# [EXERCISE OBJECTIVE]
Once every line containing "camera" has been counted, report the total for the data and nothing else.

• • • • •

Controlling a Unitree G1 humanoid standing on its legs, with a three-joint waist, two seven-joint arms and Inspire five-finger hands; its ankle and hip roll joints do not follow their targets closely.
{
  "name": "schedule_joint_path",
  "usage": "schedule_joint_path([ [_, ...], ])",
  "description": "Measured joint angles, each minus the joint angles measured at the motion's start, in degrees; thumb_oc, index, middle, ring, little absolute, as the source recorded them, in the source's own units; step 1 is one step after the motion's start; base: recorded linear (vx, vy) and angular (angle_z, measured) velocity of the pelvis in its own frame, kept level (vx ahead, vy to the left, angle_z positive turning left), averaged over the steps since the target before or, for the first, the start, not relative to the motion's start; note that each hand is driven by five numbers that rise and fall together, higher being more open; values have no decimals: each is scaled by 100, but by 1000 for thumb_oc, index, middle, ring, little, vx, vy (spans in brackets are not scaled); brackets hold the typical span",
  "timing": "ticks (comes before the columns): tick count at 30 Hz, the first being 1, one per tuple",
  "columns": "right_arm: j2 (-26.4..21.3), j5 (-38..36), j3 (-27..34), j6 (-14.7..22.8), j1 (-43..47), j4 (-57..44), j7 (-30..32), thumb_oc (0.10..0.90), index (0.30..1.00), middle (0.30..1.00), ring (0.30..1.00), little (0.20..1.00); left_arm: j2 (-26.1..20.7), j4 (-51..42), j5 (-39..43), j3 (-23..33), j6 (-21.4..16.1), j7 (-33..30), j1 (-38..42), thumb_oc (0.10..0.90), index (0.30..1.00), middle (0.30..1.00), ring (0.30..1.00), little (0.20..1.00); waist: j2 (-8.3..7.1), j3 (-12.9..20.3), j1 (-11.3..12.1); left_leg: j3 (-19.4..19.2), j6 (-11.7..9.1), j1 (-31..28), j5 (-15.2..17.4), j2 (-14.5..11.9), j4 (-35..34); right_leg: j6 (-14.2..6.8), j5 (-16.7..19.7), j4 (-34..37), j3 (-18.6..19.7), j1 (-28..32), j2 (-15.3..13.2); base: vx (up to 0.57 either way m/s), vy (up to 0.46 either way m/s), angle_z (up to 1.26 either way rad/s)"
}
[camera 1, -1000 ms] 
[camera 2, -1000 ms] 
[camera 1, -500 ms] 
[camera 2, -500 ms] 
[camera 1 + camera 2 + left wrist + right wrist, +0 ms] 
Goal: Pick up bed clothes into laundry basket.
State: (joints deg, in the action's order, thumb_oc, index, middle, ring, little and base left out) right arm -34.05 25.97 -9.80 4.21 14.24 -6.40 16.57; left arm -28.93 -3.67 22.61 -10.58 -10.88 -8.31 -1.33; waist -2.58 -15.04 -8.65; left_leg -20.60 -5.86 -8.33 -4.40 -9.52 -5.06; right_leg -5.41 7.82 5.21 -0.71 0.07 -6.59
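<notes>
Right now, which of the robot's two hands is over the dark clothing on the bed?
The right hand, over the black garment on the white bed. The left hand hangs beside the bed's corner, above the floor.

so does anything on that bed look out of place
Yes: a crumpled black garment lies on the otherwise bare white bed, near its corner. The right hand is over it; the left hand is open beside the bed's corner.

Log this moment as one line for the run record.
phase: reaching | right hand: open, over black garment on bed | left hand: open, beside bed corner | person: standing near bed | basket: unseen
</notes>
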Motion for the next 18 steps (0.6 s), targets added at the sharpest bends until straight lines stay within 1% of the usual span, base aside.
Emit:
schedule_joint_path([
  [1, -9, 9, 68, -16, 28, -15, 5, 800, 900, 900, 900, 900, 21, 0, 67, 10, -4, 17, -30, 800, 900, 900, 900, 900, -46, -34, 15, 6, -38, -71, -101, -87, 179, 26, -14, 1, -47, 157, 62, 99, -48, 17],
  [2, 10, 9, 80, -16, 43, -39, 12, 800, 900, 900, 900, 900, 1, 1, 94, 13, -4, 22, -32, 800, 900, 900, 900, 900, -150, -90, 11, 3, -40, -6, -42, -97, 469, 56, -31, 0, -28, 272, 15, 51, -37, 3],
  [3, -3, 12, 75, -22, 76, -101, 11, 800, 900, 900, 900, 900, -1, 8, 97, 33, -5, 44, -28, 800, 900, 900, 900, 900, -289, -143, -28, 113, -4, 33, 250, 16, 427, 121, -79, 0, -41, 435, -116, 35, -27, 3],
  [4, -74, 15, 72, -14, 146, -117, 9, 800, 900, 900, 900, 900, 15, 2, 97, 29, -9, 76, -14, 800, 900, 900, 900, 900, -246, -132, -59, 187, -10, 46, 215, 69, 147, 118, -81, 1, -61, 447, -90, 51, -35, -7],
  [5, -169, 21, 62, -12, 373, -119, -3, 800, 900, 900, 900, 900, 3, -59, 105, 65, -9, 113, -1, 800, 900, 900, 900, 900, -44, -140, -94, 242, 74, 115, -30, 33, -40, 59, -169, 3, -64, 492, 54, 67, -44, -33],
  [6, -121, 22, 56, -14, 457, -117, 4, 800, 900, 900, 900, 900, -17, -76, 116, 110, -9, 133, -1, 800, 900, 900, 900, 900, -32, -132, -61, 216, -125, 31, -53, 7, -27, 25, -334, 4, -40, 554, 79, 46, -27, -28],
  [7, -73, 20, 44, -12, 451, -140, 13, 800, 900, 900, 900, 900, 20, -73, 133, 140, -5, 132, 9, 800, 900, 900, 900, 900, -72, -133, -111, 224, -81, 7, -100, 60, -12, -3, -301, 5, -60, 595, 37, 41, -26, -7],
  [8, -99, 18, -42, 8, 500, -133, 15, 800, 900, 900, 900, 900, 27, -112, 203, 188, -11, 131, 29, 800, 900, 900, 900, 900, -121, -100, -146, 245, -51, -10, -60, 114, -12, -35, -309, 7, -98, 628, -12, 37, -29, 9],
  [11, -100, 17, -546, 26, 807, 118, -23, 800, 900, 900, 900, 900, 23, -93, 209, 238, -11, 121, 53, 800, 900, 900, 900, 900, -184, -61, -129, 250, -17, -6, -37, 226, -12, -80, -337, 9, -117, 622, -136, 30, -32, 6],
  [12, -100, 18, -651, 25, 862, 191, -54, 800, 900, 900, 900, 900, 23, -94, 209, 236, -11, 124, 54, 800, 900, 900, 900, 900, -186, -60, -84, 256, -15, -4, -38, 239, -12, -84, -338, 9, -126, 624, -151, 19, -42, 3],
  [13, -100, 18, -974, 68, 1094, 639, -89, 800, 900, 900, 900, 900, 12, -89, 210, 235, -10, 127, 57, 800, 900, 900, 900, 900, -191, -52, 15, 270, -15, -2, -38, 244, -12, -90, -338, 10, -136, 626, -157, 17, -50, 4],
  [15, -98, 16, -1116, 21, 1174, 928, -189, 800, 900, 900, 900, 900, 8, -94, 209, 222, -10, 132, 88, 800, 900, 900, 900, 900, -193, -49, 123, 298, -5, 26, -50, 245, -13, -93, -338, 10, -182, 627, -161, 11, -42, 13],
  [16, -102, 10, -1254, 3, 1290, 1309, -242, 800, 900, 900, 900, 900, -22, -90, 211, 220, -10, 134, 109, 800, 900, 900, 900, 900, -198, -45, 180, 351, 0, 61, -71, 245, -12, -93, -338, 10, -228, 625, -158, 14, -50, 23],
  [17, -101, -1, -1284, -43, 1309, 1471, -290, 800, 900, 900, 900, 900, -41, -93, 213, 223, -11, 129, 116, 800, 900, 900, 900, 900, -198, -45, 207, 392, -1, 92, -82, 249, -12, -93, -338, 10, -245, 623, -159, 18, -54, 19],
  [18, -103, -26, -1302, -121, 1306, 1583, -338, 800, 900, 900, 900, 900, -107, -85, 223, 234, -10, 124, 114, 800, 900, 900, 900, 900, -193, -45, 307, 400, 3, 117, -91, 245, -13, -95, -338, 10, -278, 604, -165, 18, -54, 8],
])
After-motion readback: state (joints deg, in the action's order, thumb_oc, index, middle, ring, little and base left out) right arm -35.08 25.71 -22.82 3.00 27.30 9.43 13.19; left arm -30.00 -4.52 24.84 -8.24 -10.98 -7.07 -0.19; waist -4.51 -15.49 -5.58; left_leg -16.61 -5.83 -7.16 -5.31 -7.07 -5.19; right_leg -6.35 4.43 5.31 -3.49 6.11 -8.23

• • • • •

# [ANSWER TO THIS PROBLEM]
5